For discovery / disclosure purposes, two overlapping points arise:

  • Discussions (in this case on WeChat) in advance of more formal exchanges by email are no less potentially discoverable than the subsequent emails.
  • Adverse inferences may be based on the assessment of witnesses and the evidence, and those adverse inferences may have a very deleterious effect on a party’s position and the outcome.

It is worth re-stating (or re-re-stating in this case) what Leggatt J said at paragraph 22 of Gestmin SGPS SA v Credit Suisse (UK) Ltd [2013] EWHC 3560 (Comm)
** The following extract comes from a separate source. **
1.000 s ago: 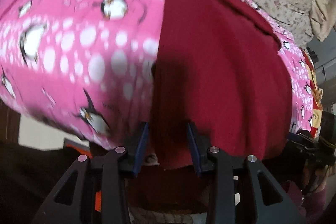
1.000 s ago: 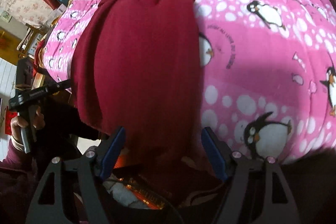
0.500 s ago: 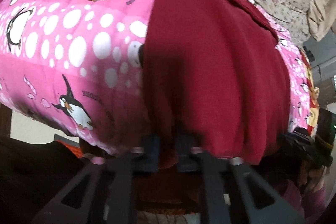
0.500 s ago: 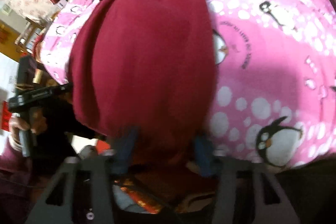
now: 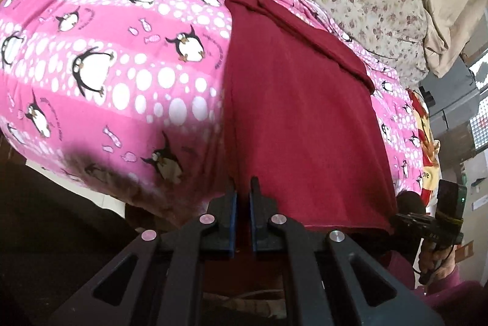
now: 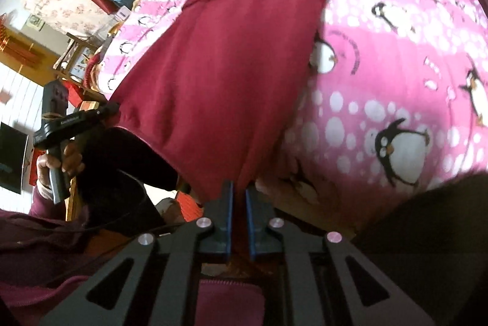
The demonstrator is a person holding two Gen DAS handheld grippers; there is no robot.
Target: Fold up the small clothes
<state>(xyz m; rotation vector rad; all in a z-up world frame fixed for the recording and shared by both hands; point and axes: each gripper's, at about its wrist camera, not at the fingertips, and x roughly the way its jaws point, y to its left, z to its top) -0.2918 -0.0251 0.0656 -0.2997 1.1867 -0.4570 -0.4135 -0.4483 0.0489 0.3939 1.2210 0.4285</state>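
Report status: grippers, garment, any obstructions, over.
Left gripper shut on maroon garment hem. Right gripper shut on its other near corner. Garment spread on penguin blanket. Nothing blocking.

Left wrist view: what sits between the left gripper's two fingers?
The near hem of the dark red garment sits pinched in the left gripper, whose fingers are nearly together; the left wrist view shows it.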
“… the best approach for a judge to adopt … is, in my view, to place little if any reliance at all on witnesses’ recollections of what was said in meetings and conversations, and to base factual findings on inferences drawn from the documentary evidence and known or probable facts. This does not mean that oral testimony serves no useful purpose – though its utility is often disproportionate to its length. But its value lies largely, as I see it, in the opportunity which cross-examination affords to subject the documentary record to critical scrutiny and to gauge the personality, motivations and working practices of a witness, rather than in testimony of what the witness recalls of particular conversations and events. Above all, it is important to avoid the fallacy of supposing that, because a witness has confidence in his or her recollection and is honest, evidence based on that recollection provides any reliable guide to the truth.”

The point which arose in this case came up in the Disclosure Review Document, and was repeated in a solicitors’ email and by the relevant witness:

“[Straits’] employees are allowed to use personal mobile phones, tablets and other handheld devices to access the company emails. However, the documents accessed or held in this way will be the same as stored on the email and/or archiving servers discussed above. [Straits’] employees do not use messaging systems for the purposes of any commercial discussions which could relate to issues 6, 9, 11, 15, 16 and/or 17.”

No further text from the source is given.